Task directions:
Transcribe the whole listing precisely, leaving nothing out.

Segment Open

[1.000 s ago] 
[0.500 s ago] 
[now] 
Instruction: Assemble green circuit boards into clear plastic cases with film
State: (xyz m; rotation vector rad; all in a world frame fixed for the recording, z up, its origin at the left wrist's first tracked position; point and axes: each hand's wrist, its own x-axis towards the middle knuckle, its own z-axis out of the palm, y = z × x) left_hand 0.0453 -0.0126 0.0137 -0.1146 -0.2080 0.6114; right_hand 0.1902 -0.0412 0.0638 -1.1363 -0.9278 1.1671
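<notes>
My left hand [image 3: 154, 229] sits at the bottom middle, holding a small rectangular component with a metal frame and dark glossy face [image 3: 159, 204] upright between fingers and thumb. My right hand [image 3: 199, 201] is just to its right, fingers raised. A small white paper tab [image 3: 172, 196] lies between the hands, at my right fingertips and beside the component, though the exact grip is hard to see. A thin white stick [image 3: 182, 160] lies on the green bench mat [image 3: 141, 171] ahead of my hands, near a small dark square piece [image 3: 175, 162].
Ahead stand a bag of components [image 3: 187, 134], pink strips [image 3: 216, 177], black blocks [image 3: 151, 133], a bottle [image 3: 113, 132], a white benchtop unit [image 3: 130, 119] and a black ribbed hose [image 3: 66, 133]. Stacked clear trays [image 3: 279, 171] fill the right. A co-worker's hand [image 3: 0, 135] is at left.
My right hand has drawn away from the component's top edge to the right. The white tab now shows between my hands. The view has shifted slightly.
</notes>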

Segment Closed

Solution to this task:
[1.000 s ago] 
[0.500 s ago] 
[now] 
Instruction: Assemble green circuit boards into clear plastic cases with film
State: (xyz m; rotation vector rad; all in a world frame fixed for the recording, z up, its origin at the left wrist's first tracked position; point and axes: each hand's wrist, its own x-axis towards the middle knuckle, its own z-axis out of the palm, y = z × x) left_hand 0.0453 -0.0126 0.0137 -0.1146 -0.2080 0.6114; right_hand 0.1902 -0.0412 0.0638 -1.1363 -0.9278 1.1671
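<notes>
My left hand [image 3: 154, 229] sits at the bottom middle, holding a small rectangular component with a metal frame and dark glossy face [image 3: 159, 204] upright between fingers and thumb. My right hand [image 3: 199, 201] is just to its right, fingers raised. A small white paper tab [image 3: 172, 196] lies between the hands, at my right fingertips and beside the component, though the exact grip is hard to see. A thin white stick [image 3: 182, 160] lies on the green bench mat [image 3: 141, 171] ahead of my hands, near a small dark square piece [image 3: 175, 162].
Ahead stand a bag of components [image 3: 187, 134], pink strips [image 3: 216, 177], black blocks [image 3: 151, 133], a bottle [image 3: 113, 132], a white benchtop unit [image 3: 130, 119] and a black ribbed hose [image 3: 66, 133]. Stacked clear trays [image 3: 279, 171] fill the right. A co-worker's hand [image 3: 0, 135] is at left.
My right hand has drawn away from the component's top edge to the right. The white tab now shows between my hands. The view has shifted slightly.
</notes>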

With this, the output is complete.